Fourth, we used multilevel vector autoregression (VAR) techniques (for panel data), in which a variable at a certain time point (t) is predicted by the same variable at the previous time point (t − 1) (autoregressive effects) and all other variables at t − 1 (lagged effects) Here, the package Psychonetrics80 was used to detect longitudinal associations between psychosocial factors. The autoregressive and lagged effects were quantified and visualized in a network. Epskamp et al.80 introduced an additional network for estimating EMA data (a contemporaneous network) that can be used in the partial association between the residuals of the temporal network that are the result of associations between the variables that are not explained by the current chosen time interval, the chosen lag, or anything else that is not explicitly measured and modeled. In the contemporaneous network, the edges between nodes represent the partial correlation obtained after controlling for both temporal effects and all other variables in the same window of measurement80,81. When data are collected from multiple subjects, between-person networks using EMA data may also be estimated. Between-subject predictors are calculated using the covariance structure of stationary means. We also calculated the in-Strength and out-Strength centrality indices for the temporal network to identify factors that were the strongest predictors of other factors and the factors that were mostly predicted by other factors.

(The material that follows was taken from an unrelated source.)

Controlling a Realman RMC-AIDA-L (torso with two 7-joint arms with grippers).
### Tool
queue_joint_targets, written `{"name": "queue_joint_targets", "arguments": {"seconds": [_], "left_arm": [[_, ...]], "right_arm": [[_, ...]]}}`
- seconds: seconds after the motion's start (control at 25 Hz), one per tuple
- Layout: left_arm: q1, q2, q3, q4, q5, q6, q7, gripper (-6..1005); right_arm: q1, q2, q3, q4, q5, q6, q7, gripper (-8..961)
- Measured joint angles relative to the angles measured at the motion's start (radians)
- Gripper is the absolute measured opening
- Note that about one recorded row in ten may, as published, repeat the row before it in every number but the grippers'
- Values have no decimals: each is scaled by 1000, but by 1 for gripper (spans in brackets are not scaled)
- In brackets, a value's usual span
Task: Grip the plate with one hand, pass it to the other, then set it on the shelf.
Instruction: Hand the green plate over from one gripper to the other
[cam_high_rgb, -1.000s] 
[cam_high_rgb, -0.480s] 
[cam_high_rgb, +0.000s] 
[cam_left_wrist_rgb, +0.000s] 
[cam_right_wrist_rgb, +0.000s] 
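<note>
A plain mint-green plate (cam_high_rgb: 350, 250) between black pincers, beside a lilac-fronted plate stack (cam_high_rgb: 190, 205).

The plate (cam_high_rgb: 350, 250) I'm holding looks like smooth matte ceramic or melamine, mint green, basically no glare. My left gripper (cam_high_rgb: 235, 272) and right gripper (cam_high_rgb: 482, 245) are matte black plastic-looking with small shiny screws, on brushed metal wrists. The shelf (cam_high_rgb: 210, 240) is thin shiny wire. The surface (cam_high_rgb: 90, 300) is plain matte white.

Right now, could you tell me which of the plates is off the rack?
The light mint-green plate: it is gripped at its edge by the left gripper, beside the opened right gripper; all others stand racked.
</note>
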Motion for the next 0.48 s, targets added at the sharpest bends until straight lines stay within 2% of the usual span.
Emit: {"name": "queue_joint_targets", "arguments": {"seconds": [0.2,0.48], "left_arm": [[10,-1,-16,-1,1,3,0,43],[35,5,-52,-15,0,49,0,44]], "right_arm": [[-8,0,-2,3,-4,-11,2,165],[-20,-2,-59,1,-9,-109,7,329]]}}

We tested the robustness of the cross-sectional networks and derived from them using the R package “bootnet”, a bootstrap sampling procedure (nBoots = 1000)82. We evaluated the stability of the centrality metrics by repeatedly correlating the centrality metrics of the original data set with those calculated from subsamples including progressively fewer participants. We quantified the effects by calculating the centrality stability correlation coefficient (CS-coefficient). The CS-coefficient represents the maximum proportion of participants that can be dropped while maintaining 95% probability that the correlation between centrality metrics from the full data set and the subset data are at least 0.70.

All analyses were conducted using R 3.6.1.